The piece is basically a pean to arts function in society and what we are missing by not having live performances.  However, the climax of the piece is rather hopeful because the basic message is that we will be back.  The videography for the piece provides a very poignant ending, showing a little girl going through ballet exercises on a street corner.  This isn’t just hopeful, but also speaks to the ways in which the performing artists can adapt during the pandemic. 

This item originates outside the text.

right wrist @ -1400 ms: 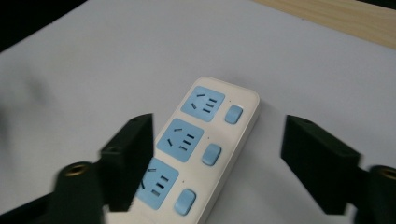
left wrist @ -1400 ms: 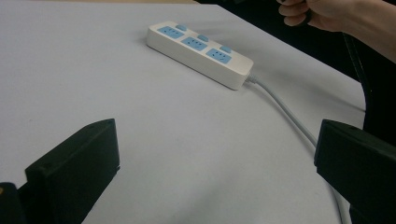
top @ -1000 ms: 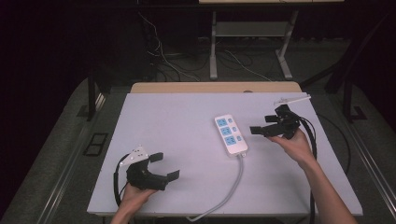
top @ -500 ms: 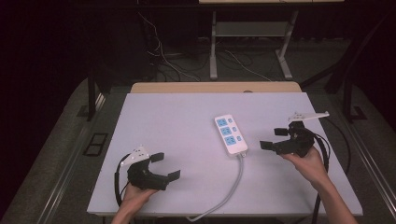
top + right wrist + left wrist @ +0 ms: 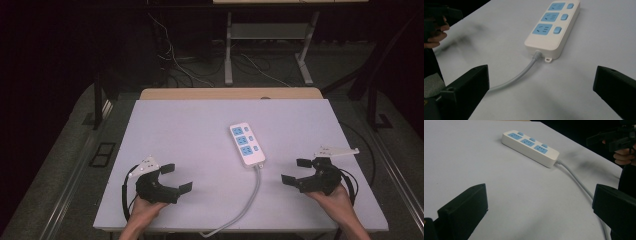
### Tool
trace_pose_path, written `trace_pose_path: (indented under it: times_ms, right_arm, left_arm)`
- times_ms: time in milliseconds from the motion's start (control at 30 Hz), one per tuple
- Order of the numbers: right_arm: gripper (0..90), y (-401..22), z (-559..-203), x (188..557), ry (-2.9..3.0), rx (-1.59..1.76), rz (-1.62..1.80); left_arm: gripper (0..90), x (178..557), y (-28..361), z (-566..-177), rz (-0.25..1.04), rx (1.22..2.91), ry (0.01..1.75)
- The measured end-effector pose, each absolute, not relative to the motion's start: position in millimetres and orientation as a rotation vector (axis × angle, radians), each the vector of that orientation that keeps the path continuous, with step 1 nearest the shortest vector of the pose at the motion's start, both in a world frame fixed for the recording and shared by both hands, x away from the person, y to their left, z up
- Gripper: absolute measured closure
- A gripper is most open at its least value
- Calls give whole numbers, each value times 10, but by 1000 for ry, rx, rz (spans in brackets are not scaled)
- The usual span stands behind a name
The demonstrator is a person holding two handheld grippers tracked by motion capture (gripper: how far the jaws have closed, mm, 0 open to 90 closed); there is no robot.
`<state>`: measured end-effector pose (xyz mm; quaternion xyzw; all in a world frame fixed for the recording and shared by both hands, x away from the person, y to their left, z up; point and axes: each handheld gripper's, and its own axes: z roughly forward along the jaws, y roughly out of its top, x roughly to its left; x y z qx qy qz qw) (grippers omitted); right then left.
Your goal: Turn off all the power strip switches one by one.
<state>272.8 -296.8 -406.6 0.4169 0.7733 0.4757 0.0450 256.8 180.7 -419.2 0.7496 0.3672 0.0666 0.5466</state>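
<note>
A white power strip with three blue sockets and blue switches lies near the middle of the white table. Its grey cable runs toward the front edge. The strip also lies ahead in the left gripper view and the right gripper view. My left gripper rests open at the front left, well apart from the strip. My right gripper stands open at the front right, its jaws pointing left toward the cable. Both hold nothing.
A wooden strip borders the table's far edge. Beyond it, on the dark floor, stand metal table legs and loose cables. The right gripper's own cable loops beside the hand.
My right gripper has drawn back from beside the power strip toward the front right corner of the table. The left gripper has stayed in place.
</note>
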Motion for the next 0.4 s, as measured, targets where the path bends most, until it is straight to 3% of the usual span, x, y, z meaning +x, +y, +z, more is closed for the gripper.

The Life of The World To Come

This piece is remarkable for its ability to highlight all of 2020’s major challenges in five and a half minutes. It’s a very textured piece with quotes from Greta Thunberg’s speech on climate change to the World Economic Forum in Davos, Switzerland in January 2020. Also, included are snippets of dialogue from Brianna Fruean, an activist and environmental advocate for Samoa, Autumn Peltier who is a First Nations clean water advocate, and Xiuhtezcatl of Earth Guardians, an American environmental activist. Greta, George Floyd and others are layered on top of a lyric soprano who here represents Mother Earth. In this regard, the piece feels like Morton Feldman’s Neither (1977).  In that piece, a coloratura sings a text that is impossible to understand at the top of her range.  Similarly, here, you could not understand what the soprano was singing, but the point is that all of the other layered voices drown her out. The piece is divided into two sections, “Gaia’s Lament” and “Throwdown.”  During “Throwdown” the soprano cuts out, leaving only a steadily increasing heartbeat that underpins the piece as it reaches it climax. 

Otra Cosa

Otra Cosa means Something Different in Spanish and this piece is essentially a child-like view on immigration.  The videography features a series of drawings of interactions between Hispanic immigrants and Anglo speakers. The piece begins by showcasing a series of interactions between people and even Google where certain names are not pronounced or spelled correctly.  That section ends with infuriating questions like, ‘do you know what a computer is?’ There is a touch of hope though because when the singer comes in, she is able to give voice to the experience of being stuck between two cultures and not knowing exactly where you belong. This occurs to a montage of drawings of people traveling by planes, including the pictures from the airline safety card of people jumping off the plane in inflatable vests, which perhaps highlights the unknown circumstances that immigrants are metaphorically jumping into.  However, the piece is not totally dire as it ends with the lyric, “I want to sing songs that no one knows.”

Whiteness: Blanc

As opera lovers we all love a good Mad Scene. But what sets Whiteness: Blanc apart is the videography is a crucial element to the madness of ‘where are you from? No, really, where are you from?’  The piece begins slowly with Paul Pinto sitting alone in a dark room, a disembodied voice asks him ‘where you are from?’ and he responds, ‘Queens’ and the voice retorts, “No, really, where are you from?” and then chaos ensues. We enter the literal whiteness of his mind populated by his floating heads.  They each simultaneously react to and try to answer the question ‘where are you from?’ The text is read in a manner not unlike Bill Wurtz or Weird Al.  It is a very textually dense piece and at first it seems laughable, however, as the piece progresses and the listener is able to pick up what is really being said, you realize how the internalization of racism and microaggressions can literally drive a person insane.  At points the talking heads disappear leaving behind only stark-white walls which have a feel of a padded cell.